Since I started collecting vinyl records again last year, I’ve pre-ordered a number of new albums directly from the artist’s website. I’ve often advocated for what Techdirt calls “Cwf + Rtb” – Connect with Fans + Reason to buy = $$$.

As the music industry sees declining sales, if you can connect with your fans on an individual level and give them a reason to buy, you will see revenue. This works in music and, as Cory Doctorow is proving, works in the book industry as well.

In the music industry, concerts are usually pointed out as the best example of this. A number of artists, from the Grateful Dead years ago, to their modern day replacements in Phish (when they were active) or David Mathews Band, constantly tour, and mix up their set lists nightly to give their fans a unique experience.

This has also carried over in to new releases. Jenny and Johnny‘s 2010 album, I’m Having Fun Now, offered a unique deluxe package. For $40, you received the new album on CD, vinyl, MP3 and cassette. You also received three limited edition 7″ records with singles from the album, one of which was autographed. Ben Folds and Nick Hornby’s collaboration, Lonely Avenue, offered a couple of different packages. One package included the album on vinyl, CD and MP3 and came with a limited edition piece of sheet music randomly chosen from one of the songs on the album. They also offered a deluxe package that featured the CD along with a book of photos and prose from Nick Hornby. The Decemberists new album, The King is Dead out January 18th, is available in a $165 package and includes the following goodies: a one of a kind photograph, hardcover book of photos, white vinyl, a video, MP3 and more – and is only one of 2500.

But what does that mean for the independent music stores which continue to dwindle? The artists are doing a great job of connecting with their fans and giving them a reason to buy – direct. How can the indie stores compete with that? The indie stores, obviously, need to connect with their fans as well. Record Store Day continues to connect artists with indie stores, giving the stores exclusive music to sell, now twice a year. Three indie record stores I’ve visited in the past few months each have a different value proposition from each other as well:

  • Discland (Bloomington, MN): New vinyl, used (vinyl, cassette, CD), video games
  • Down in the Valley (Golden Valley, MN): New vinyl, used (vinyl, cassette, CD), head shop and accessories
  • The Exclusive Company (Various locations, Wisconsin): New vinyl, used (vinyl, cassette, CD), new CDs, new and used movies (and competitively priced compared to the big box retailers)

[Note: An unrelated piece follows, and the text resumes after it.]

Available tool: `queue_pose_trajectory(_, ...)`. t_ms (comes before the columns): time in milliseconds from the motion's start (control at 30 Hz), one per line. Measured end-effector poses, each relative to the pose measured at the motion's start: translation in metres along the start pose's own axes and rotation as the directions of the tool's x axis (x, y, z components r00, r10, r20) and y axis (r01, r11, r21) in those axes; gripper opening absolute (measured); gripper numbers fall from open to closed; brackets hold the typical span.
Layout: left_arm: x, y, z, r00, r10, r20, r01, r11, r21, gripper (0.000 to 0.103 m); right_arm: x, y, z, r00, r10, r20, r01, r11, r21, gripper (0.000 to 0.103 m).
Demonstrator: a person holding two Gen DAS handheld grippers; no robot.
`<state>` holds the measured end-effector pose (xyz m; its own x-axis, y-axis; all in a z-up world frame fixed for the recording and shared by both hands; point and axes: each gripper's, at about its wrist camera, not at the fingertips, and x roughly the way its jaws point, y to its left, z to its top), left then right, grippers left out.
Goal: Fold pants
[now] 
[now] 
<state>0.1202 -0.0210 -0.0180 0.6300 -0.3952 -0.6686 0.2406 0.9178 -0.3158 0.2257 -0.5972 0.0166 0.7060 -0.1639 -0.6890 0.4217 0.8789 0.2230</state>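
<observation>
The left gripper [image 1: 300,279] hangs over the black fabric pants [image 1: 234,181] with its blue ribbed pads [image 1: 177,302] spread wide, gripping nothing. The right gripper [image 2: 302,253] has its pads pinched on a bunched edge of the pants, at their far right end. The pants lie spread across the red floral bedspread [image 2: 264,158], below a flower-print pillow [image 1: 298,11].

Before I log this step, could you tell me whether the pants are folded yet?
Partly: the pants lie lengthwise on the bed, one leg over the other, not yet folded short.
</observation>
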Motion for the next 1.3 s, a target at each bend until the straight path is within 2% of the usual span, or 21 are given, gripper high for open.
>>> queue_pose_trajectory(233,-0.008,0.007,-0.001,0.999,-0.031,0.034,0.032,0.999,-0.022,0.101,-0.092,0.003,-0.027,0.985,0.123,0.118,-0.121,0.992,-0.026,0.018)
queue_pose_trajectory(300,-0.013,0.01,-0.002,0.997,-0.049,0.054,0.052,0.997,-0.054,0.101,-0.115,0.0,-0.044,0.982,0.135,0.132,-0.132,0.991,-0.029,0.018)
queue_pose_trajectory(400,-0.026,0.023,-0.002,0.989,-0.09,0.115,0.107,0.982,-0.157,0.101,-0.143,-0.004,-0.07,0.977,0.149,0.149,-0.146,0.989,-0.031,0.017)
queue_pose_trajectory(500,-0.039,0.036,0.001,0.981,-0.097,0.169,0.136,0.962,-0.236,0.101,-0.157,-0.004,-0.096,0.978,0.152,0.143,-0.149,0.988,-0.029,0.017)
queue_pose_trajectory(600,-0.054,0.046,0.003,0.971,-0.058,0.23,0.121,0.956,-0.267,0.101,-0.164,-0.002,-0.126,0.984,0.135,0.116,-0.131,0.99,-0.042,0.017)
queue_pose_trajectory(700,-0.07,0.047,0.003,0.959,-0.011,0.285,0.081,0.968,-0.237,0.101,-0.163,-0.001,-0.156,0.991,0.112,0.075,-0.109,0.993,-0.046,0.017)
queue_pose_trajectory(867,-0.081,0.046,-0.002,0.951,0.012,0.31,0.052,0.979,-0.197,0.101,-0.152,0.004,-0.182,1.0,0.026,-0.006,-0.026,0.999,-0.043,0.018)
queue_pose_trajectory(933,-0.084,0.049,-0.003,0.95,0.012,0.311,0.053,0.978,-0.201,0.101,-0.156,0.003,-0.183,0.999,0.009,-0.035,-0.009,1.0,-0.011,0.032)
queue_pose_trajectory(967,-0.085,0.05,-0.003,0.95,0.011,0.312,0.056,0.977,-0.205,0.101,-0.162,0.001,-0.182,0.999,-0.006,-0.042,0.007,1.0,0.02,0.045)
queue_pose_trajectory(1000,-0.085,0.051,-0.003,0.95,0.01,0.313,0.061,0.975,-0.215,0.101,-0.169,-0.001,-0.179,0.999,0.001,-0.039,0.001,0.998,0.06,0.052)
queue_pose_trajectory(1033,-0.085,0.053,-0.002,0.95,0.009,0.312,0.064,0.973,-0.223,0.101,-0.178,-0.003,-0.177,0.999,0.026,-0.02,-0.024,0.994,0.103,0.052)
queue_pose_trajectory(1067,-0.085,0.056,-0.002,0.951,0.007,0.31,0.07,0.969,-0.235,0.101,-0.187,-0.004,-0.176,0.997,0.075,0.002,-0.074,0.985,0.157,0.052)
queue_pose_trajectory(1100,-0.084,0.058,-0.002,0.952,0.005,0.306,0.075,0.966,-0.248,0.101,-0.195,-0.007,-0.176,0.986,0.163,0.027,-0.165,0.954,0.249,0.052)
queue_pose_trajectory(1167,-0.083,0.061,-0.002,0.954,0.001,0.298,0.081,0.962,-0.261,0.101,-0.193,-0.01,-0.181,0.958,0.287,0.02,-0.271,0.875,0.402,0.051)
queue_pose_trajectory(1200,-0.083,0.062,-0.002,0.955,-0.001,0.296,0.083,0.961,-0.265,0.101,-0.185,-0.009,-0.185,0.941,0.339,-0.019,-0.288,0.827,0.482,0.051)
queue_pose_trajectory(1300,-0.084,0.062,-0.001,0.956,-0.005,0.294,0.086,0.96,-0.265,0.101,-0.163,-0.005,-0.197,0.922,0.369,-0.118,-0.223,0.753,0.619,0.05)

I was happy to see that Discland was packed this past Saturday.  There were a ton of people in the store, shopping in each section.  They had lots of help on hand, who were friendly and would ask if I needed help.  I’ve had similar experiences at Down in the Valley as well, though not as usually crowded.

I don’t know what the right answer is – I like collecting things, especially limited editions.  I try and support my local indie shops when I can, but I can’t fault the artists for doing what they’re doing either. But I do have guilt, especially when I buy from Amazon, and to a lesser degree, directly from the artist. (But there is something to be said for not leaving the house, especially in the middle of a Minnesota winter!)

What are your thoughts? Where do you prefere to shop?